Prezzi: a settembre nuovo accordo – Le strategie di contenimento dei costi adottate in azienda sono esaurite. “L’unica difesa è fare economia a livello aziendale, ma anche questo non basta più. È già stato fatto molto a livello dei costi e dal punto di vista della razionalizzazione – dice Bonacini -. È stata messa in cantiere l’innovazione tecnologica, ma per fare investimenti sono necessari dei ritorni”. In questo senso anche la fase conclusiva del negoziato sulla riforma della Pac è guardata con molta attenzione e preoccupazione da agricoltori e allevatori lombardi. “Il problema è quello di riversare le risorse verso il settore produttivo – ragiona Bonacini -. La Pac nasce vecchia, quando ancora non c’era il boom dei Paesi emergenti e bisognava produrre meno, oggi la richiesta mondiale di cibo è fortemente aumentata e la Pac dovrebbe seguire questo orientamento e agevolare gli incrementi produttivi”. Argomenti che verranno affrontati in diversi incontri durante la Fiera internazionale del bovino da latte di Cremona.

 

In Lombardia, a settembre, ci sarà il rinnovo dell’accordo regionale che aveva stabilito una media di 38,46 centesimi al litro del latte. “Un prezzo che non copre i costi di produzione – dice Bonacini -, stiamo lavorando sottocosto”. Decisamente meglio va al latte destinato alla produzione di Grana Padano che ha dato ritorni di 50 centesimi per litro, anche grazie alla buone performance di vendita sul mercato italiano e estero, con incrementi a due cifre.

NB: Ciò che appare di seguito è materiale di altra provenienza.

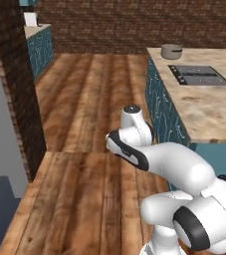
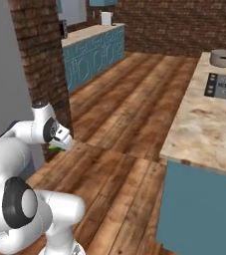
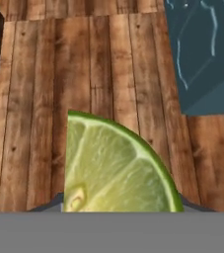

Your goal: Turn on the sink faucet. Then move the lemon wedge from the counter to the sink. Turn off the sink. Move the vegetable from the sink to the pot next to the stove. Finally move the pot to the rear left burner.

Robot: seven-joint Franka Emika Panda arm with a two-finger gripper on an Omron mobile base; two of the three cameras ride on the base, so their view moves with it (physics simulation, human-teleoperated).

Andrebbe fatto molto di più per il latte fresco. “Il classico fresco intero pastorizzato che va sulle tavole degli italiani è il migliore in assoluto – afferma Bonacini – e quello cremonese supera tutti gli standard. La qualità e i controlli del latte italiano sono universalmente riconosciuti come i migliori e molto si deve anche alle nostre aziende, iper-controllate e sicure, dei veri ‘signori allevamenti’ che ci invidiano in tutto il mondo”.